Martin Wolf, journaliste économique au Financial Times, s’inquiète de la survie du capitalisme « libéral » dans son nouveau livre (The Crisis of Democratic Capitalism). Il plaide en faveur de réformes d’en haut pour éviter la révolte d’en bas.

Unir nos revendications dans la lutte

La classe travailleuse dans toute sa diversité – jeunesse, femmes et personnes LGBTQIA+ en tête – ne peut compter que sur elle-même pour mettre ses préoccupations au centre du jeu et se battre pour ses revendications. En entrant en action, elle peut secouer toute la campagne électorale et le débat public.
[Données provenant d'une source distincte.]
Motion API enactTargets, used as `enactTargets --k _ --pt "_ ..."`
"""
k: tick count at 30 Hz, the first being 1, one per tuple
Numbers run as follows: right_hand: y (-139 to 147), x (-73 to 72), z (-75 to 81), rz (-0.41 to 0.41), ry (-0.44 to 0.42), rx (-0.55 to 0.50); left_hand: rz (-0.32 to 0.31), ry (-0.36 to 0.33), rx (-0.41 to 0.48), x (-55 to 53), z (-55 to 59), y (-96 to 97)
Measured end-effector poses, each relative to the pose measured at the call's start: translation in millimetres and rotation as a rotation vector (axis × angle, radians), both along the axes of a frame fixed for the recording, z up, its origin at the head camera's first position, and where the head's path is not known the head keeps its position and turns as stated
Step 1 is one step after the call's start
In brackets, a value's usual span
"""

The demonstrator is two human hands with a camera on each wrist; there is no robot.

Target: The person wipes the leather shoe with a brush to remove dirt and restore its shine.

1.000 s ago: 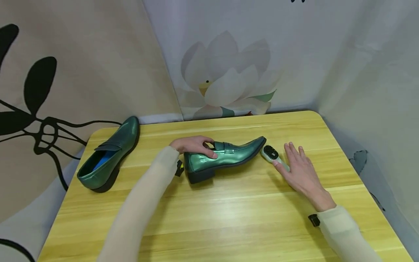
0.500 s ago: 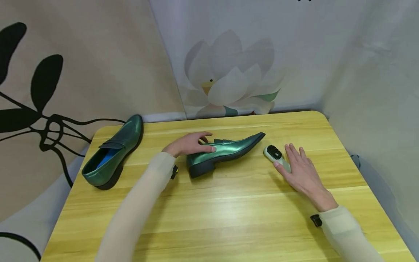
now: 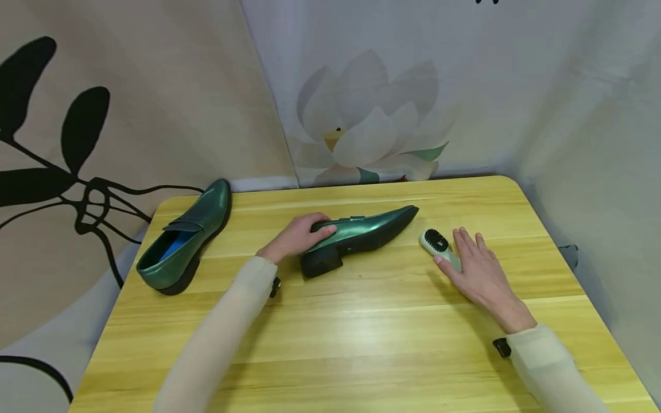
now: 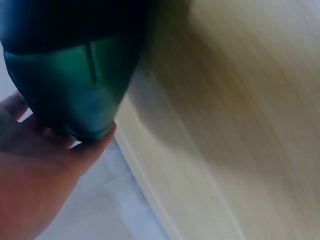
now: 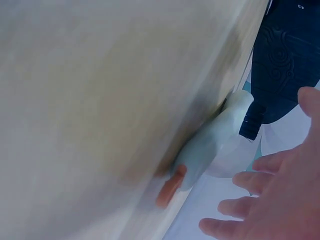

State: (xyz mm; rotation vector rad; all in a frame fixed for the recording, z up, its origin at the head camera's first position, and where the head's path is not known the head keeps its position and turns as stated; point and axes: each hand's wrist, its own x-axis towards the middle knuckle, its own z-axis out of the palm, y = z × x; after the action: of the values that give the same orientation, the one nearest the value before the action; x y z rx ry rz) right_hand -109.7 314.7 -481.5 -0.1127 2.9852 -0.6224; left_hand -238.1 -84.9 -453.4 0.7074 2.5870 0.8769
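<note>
My left hand (image 3: 296,236) grips a shiny green loafer (image 3: 369,226) by its heel end, thumb on the near side. The loafer is tipped over, its dark sole and block heel facing me and its toe pointing right. In the left wrist view, fingers curl around the back of the green heel (image 4: 75,90), blurred. Beyond the toe lies a small pale-green brush (image 3: 438,244), black bristles up. Beside its handle my right hand (image 3: 482,278) is spread with straight fingers. The right wrist view shows the brush (image 5: 205,145) with an orange loop (image 5: 171,186), apart from the fingers.
A second green loafer (image 3: 186,238) with a blue insole stands at the table's left edge. Everything rests on a light wooden table (image 3: 361,344). Patterned fabric walls (image 3: 206,103) stand behind and beside it.
The held loafer has rolled so more of its sole faces me, and its toe has risen slightly in view. The left hand has changed its hold at the heel. The right hand stays by the brush.
</note>
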Motion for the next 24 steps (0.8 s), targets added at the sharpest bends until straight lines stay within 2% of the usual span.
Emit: enactTargets --k 7,13,16,21,24 --pt "1 -4.1 -1.1 0.001 -0.025 0.003 -0.004 -0.038 0.025 -3.7 -2.7 -5.7" --pt "-1 -5.0 -3.3 -0.012 -0.063 -0.017 -0.006 -0.017 0.068 -5.6 0.9 -1.3" --pt "-2 -4.5 -5.5 -0.012 -0.025 -0.015 -0.017 0.010 0.074 -0.1 6.6 2.1" --pt "-1 -2.4 -8.7 -0.009 0.081 0.000 -0.059 0.065 0.073 16.8 19.0 10.3" --pt "1 -2.7 -9.7 -0.011 0.113 0.001 -0.081 0.081 0.071 25.7 24.5 14.9"
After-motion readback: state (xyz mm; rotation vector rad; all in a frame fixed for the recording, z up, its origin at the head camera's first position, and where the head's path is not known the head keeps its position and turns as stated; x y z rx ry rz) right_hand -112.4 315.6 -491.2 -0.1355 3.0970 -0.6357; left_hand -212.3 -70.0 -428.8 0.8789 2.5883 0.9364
Les luttes de ces derniers mois doivent passer à la vitesse supérieure. C’est ainsi que nos revendications peuvent s’imposer dans tout le débat social, que ce soit dans les médias, sur les lieux de travail, dans la famille et à l’école. Si ce ne sont pas les travailleuses et travailleurs qui le font, d’autres s’en chargeront prétendument en leur nom, avec toutes les conséquences que cela implique. C’est ce sur quoi compte l’extrême droite. Mais d’autres peuvent aussi s’engouffrer dans cette brèche.

Le personnel de l’enseignement supérieur néerlandophone descendra dans la rue le 11 octobre prochain pour réclamer davantage de financement public. Les besoins en matière d’enseignement, mais aussi de soins de santé et d’autres services publics tels que les pompiers, la protection civile, etc. sont gigantesques. La « loi-prison » sur les salaires doit disparaître et le mécanisme d’indexation des salaires et allocations doit réellement représenter le coût de la vie. Aucune égalité ne peut exister dans un désert social, il est donc vital que les jeunes et les mouvements contre l’oppression fassent entendre leurs revendications spécifiques avant les élections.

Ces mouvements sociaux peuvent renforcer les voix en faveur du PTB et commencer à créer le rapport de force nécessaire au sein de la société pour faire respecter nos exigences. Faisons éclater la camisole de force budgétaire! Une meilleure redistribution des richesses grâce à un impôt sur la fortune bénéficie d’un très large soutien. Cela revient à exiger une plus grande part des richesses produites par les travailleuses et travailleurs.

Bien entendu, un parlement procapitaliste n’acceptera pas facilement une telle chose. En outre, les plus gros capitaux en Belgique restent invisibles en raison de l’absence d’un cadastre des fortunes. Il faut y lier la revendication de la nationalisation des secteurs financiers et économiques clés sous contrôle démocratique de la communauté afin d’empêcher la fuite des capitaux.

Discuter et populariser un tel programme avant les élections, l’intégrer aux élections sociales dans les entreprises, et le faire vivre par des discussions dans les écoles et les campus fait partie de la lutte des classes. Cela rendra la classe travailleuse plus consciente de son rôle particulier dans la société et créera les conditions pour commencer à se battre pour une société à son image et reposant sur ses intérêts.